Como ciudadanos, más importante que cumplir la ley es ser consciente de nuestro deber, de lo contrario seríamos simples ignorantes.

Una de las explicaciones que tenemos por el poco apego a la ley es que nuestro sistema político, social y económico es altamente inestable, repleto de incertidumbres. Dependiendo del gobierno de turno vamos para un lado, y luego para el opuesto.

El voto de camiseta, con el que la mayoría de los argentinos solemos concurrir a las urnas nos ha puesto en esta situación. El escaso apego a la institucionalidad por sobre el partidismo hace que los ciudadanos de a pie tengan una baja consideración del rol de los políticos a la hora de decidir sobre nuestros “derechos”. Y esto, precisamente, es una de las varias explicaciones que tenemos como colectivo social de respetar poco y nada la ley.

No digo todos, pero sí la gran mayoría, hace del cumplimiento de la ley una opción. No una obligación. Y, eso, nos hace como proyecto de país peores, y por cierto más pobres. De allí la importancia de enseñar el cumplimiento de la ley desde el primer día en que un niño pone su pie en el aula, y eso debe mantenerse por el resto de su vida.

Si hay que usar barbijo, se usa y punto. Si los asados son para 10, no son para 11. Y si todo esto no nos gusta tendremos la opción de votar diferente la próxima vez que vayamos a las urnas, pero, si ese resultado no nos gusta, deberemos esperar otros cuatro años y volver a votar.

Lo que no se puede seguir discutiendo como sociedad es el acatamiento de la ley, como algo opcional o a gusto del consumidor.

La Justicia, con la Corte Suprema a la cabeza, en esto también tiene un rol preponderante, y una deuda muy grande con la sociedad: ganarse su respeto.

Cuando algo se repite una y otra vez se convierte en realidad, más allá de que lo sea o no, la sola repetición de una idea o un concepto lo vuelve como algo socialmente aceptado por el común de la gente.

Ya no alcanza con decir la verdad, hay que destruir la mentira, situación propia de una sociedad situada por sus propias “inconductas”.

Nuestras leyes están erosionadas por la falta “cultural” de respeto que tenemos la generalidad de los ciudadanos.

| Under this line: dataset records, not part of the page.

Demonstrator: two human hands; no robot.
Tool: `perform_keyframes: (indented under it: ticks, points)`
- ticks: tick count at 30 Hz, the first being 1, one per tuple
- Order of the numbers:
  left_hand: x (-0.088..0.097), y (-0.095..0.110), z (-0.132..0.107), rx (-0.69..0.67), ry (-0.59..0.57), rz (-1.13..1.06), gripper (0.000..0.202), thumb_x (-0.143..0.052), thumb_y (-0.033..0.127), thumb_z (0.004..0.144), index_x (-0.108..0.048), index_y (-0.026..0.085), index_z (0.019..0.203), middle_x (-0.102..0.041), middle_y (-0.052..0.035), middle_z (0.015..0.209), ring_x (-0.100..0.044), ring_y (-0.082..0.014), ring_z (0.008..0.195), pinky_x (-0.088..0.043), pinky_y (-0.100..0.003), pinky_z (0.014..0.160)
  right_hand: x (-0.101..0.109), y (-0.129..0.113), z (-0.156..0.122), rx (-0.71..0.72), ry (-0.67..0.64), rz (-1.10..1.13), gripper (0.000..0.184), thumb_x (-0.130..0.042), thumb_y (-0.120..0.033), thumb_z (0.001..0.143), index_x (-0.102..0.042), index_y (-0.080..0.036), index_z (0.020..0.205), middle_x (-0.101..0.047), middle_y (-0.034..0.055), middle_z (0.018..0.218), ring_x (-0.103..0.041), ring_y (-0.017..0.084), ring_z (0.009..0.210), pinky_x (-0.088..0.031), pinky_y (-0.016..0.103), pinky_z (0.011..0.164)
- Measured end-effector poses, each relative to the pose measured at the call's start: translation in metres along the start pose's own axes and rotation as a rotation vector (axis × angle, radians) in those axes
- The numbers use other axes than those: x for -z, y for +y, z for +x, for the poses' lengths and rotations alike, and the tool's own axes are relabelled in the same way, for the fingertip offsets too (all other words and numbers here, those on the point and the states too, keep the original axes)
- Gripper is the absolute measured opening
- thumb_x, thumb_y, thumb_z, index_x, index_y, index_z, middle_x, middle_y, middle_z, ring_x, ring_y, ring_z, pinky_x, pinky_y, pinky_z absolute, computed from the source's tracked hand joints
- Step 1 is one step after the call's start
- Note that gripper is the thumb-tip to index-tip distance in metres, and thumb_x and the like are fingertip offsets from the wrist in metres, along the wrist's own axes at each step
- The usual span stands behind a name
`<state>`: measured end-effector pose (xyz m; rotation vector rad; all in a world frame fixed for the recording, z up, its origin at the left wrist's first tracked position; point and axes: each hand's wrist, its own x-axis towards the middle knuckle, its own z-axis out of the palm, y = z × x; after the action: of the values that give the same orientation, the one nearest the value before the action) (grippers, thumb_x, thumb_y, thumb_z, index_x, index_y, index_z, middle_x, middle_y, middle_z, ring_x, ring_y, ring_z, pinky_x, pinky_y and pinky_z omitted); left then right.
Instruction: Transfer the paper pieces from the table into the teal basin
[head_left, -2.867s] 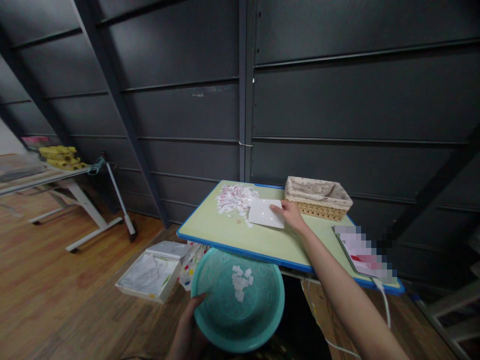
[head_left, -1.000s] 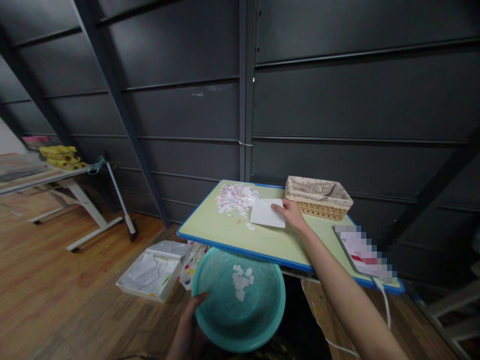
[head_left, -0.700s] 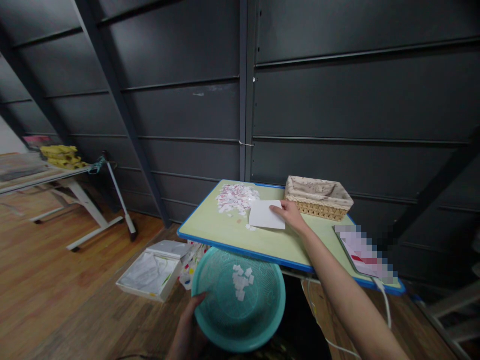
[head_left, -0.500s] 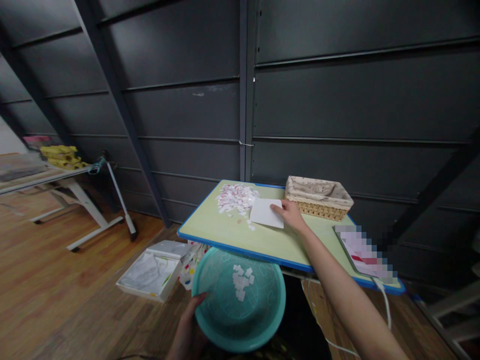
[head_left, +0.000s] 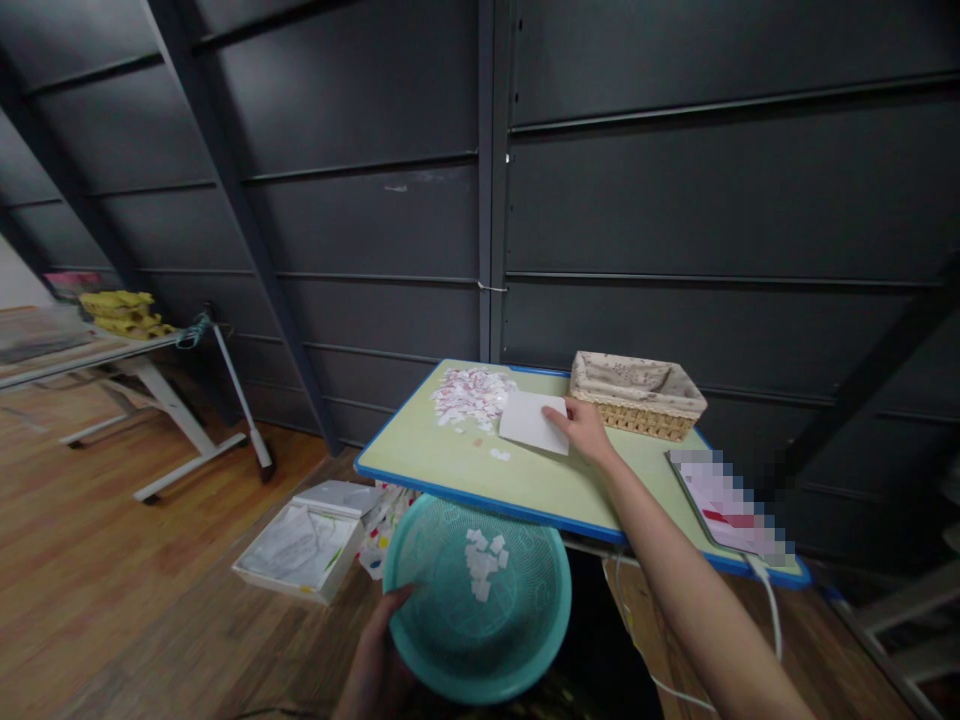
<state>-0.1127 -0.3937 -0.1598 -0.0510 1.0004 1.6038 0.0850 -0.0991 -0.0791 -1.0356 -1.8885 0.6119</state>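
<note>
1. The right hand [head_left: 583, 428] pinches the right edge of a white card [head_left: 531, 422], thumb on the side facing the camera; the fingers behind it are hidden.
2. The card is tilted over the middle of the table [head_left: 435, 472], its left end overlapping the right side of a pile [head_left: 471, 395] of small white and reddish bits. Whether its lower edge touches the table, I cannot tell.
3. A few loose bits [head_left: 500, 455] lie just to the near side of the card.
4. The left hand [head_left: 382, 630] grips the left rim of a green basin [head_left: 517, 630], thumb over the rim; I cannot tell how the other fingers sit underneath.
5. The basin, at the table's near edge, holds several white pieces [head_left: 482, 565].
6. A lined basket [head_left: 641, 418] stands at the table's far right, with a tablet [head_left: 720, 510], partly pixelated, nearer.
7. An open box [head_left: 281, 588] sits on the floor, left of the basin.
</note>
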Motion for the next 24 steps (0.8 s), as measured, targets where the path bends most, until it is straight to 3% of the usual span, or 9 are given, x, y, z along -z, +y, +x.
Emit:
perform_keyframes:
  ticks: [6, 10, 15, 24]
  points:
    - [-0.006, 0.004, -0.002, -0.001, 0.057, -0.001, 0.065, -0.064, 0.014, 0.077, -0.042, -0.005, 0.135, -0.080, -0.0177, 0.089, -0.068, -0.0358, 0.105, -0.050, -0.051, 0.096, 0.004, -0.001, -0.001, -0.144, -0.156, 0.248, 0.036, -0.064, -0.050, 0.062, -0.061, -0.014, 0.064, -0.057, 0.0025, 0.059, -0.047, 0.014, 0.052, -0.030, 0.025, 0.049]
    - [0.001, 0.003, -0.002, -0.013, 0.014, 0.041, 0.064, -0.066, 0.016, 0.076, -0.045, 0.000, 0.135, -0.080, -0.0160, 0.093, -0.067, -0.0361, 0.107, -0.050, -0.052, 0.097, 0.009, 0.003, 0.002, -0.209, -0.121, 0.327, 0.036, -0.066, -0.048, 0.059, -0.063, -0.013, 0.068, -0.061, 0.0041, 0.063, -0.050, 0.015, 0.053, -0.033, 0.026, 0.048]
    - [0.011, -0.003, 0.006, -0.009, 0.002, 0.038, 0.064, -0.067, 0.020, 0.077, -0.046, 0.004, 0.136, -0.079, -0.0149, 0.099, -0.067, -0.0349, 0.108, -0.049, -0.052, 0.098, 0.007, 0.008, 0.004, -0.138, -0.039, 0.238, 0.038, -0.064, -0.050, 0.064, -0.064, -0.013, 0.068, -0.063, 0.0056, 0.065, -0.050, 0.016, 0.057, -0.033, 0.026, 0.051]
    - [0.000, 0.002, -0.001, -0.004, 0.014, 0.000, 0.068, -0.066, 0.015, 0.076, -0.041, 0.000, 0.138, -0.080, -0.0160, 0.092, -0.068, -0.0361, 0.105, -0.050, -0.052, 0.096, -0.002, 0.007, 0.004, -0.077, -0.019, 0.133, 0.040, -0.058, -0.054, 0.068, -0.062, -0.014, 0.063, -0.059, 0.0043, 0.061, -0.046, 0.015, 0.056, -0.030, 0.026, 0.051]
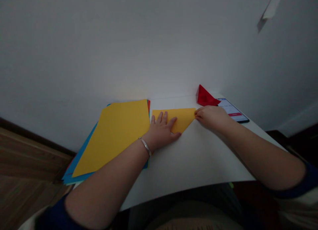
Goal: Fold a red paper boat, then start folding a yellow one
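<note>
A folded yellow paper (182, 116) lies on the white table (198, 157). My left hand (161, 132) rests flat on its left part, fingers spread, a silver bracelet on the wrist. My right hand (211, 116) is closed in a pinch on the paper's right corner. A red folded paper shape (205, 97) stands just beyond my right hand, against the wall.
A stack of coloured sheets (116, 134), yellow on top with blue and red beneath, lies at the table's left and overhangs its edge. A phone (232, 110) with a lit screen lies at the right. A white wall rises directly behind. Wooden floor shows at the left.
</note>
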A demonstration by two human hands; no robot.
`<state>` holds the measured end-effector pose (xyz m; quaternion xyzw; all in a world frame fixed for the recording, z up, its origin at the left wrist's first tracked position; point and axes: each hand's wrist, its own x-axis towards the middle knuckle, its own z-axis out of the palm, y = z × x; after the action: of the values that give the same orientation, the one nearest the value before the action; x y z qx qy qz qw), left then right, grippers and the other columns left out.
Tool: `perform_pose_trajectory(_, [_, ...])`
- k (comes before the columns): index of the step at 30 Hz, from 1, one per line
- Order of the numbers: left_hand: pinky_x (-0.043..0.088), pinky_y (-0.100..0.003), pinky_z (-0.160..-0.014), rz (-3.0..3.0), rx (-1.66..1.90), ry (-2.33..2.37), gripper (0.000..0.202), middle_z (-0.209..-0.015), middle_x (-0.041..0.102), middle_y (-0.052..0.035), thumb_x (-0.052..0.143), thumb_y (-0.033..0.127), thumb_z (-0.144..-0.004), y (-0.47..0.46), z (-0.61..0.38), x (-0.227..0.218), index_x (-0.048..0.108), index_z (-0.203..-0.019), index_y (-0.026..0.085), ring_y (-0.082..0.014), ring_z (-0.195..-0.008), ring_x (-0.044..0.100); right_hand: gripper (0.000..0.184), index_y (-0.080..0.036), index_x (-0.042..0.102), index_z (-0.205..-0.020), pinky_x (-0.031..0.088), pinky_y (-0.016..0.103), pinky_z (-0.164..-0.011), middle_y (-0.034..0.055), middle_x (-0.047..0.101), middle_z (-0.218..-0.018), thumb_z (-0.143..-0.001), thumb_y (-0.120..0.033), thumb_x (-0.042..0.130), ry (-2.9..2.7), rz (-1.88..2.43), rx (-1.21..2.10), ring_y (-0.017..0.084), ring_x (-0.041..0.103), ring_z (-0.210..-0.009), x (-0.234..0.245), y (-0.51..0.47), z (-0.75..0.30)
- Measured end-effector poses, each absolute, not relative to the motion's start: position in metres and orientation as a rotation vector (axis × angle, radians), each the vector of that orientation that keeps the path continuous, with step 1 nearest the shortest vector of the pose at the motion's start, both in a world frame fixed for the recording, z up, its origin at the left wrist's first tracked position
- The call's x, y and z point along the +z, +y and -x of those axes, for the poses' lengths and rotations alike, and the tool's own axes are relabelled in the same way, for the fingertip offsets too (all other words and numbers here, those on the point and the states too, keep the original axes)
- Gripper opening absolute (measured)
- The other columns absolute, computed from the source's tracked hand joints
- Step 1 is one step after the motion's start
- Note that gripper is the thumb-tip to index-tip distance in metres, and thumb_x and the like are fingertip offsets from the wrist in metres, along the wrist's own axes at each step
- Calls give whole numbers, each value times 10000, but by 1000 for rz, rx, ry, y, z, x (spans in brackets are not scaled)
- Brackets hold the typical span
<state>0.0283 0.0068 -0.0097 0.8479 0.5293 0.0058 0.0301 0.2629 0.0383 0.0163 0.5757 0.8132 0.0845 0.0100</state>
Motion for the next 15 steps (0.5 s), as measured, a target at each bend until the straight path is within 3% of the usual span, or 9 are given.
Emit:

Antes si un maestro sancionaba a un alumno, cuando este llegaba a su casa no se discutía la sanción. Hoy, vemos episodios de padres que van corriendo a la escuela para increpar, o incluso agredir al maestro por sancionar a su hijo. Es claro que hay maestros y maestros. Pero el ejemplo por el respeto a la autoridad debe primar.

El gol con la mano que festejamos todos es un claro síntoma de nuestra sociedad. La viveza criolla transgresora es culturalmente aceptada.

Todo esto se da de traste cuando vemos que ex funcionarios tiran bolsos con millones de dólares y armas pesadas por sobre las paredes de un convento (un solo ejemplo entre muchos para elegir). No obstante debemos recordar que ese ex funcionario terminó tras las rejas. Otros “zafaron”.

Pero no puede ser la excusa para que los ciudadanos comunes no cumplamos con nuestra parte. Porque hacerlo es lo que nos da derecho a la crítica feroz cuando vemos ciertos desmadres que resultan intolerables.

La próxima vez que mandemos un mensaje desde el celular mientras manejamos, al menos pensémoslo dos veces. Cumplir la ley no debe ser una opción.

* El autor es abogado argentino, especialista en Derecho Corporativo. Es autor de numerosos libros y publicaciones.